**Your instructions**
Here is the listing. Report each line in it that contains the string "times".
BEGIN
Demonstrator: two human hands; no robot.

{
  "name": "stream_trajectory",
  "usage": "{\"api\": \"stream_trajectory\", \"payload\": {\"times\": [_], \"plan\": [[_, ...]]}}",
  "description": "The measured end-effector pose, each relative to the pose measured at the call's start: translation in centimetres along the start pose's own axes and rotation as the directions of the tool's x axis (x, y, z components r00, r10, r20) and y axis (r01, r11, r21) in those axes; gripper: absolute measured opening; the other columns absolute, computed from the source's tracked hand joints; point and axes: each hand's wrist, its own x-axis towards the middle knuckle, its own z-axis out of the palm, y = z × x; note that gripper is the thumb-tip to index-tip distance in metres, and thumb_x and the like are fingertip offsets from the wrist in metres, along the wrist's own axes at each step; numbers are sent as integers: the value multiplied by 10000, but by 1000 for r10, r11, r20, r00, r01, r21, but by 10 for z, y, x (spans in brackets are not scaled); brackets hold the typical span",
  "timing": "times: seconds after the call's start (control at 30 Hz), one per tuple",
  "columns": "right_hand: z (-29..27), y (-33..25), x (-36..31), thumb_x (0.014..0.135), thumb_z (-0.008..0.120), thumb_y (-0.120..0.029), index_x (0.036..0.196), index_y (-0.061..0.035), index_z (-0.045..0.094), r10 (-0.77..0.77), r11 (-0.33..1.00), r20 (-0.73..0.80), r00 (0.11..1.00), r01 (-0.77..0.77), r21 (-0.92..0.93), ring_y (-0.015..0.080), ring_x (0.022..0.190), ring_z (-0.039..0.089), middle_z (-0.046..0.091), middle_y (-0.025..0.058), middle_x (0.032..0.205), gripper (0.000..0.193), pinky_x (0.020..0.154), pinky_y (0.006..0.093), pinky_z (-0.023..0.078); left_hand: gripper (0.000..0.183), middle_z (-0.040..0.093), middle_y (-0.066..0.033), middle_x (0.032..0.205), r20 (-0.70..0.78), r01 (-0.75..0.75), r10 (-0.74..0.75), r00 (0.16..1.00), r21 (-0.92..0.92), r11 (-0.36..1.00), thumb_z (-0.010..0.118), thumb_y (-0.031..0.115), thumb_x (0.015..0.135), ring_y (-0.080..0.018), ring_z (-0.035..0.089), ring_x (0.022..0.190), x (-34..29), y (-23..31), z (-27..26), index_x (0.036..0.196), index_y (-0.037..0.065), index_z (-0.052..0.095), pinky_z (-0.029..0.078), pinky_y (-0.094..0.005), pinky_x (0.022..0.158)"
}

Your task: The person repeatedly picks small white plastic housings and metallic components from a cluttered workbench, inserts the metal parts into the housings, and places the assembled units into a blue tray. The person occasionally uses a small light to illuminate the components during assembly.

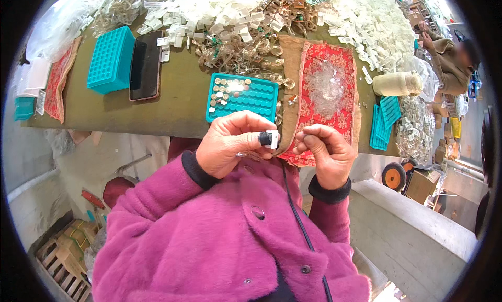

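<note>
My left hand pinches a small white plastic piece between thumb and fingers. Black tape wraps the thumb tip. Just to its right, my right hand has thumb and forefinger pressed together; whatever lies between them is too small to make out. Both hands are raised at the table's near edge. Beyond the left one sits a teal tray of round pockets, some holding shiny round discs. A red patterned cloth beyond the right hand bears a heap of tiny clear pieces.
A teal tray stack and a dark phone lie on the left of the table. White plastic parts and wire-like coils pile up at the back. More teal trays sit right; a person is far right.
</note>
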Motion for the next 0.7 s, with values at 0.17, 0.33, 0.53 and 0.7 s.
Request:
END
**Reply**
  "usage": "{\"api\": \"stream_trajectory\", \"payload\": {\"times\": [_], \"plan\": [[_, ...]]}}",
  "timing": "times: seconds after the call's start (control at 30 Hz), one per tuple",

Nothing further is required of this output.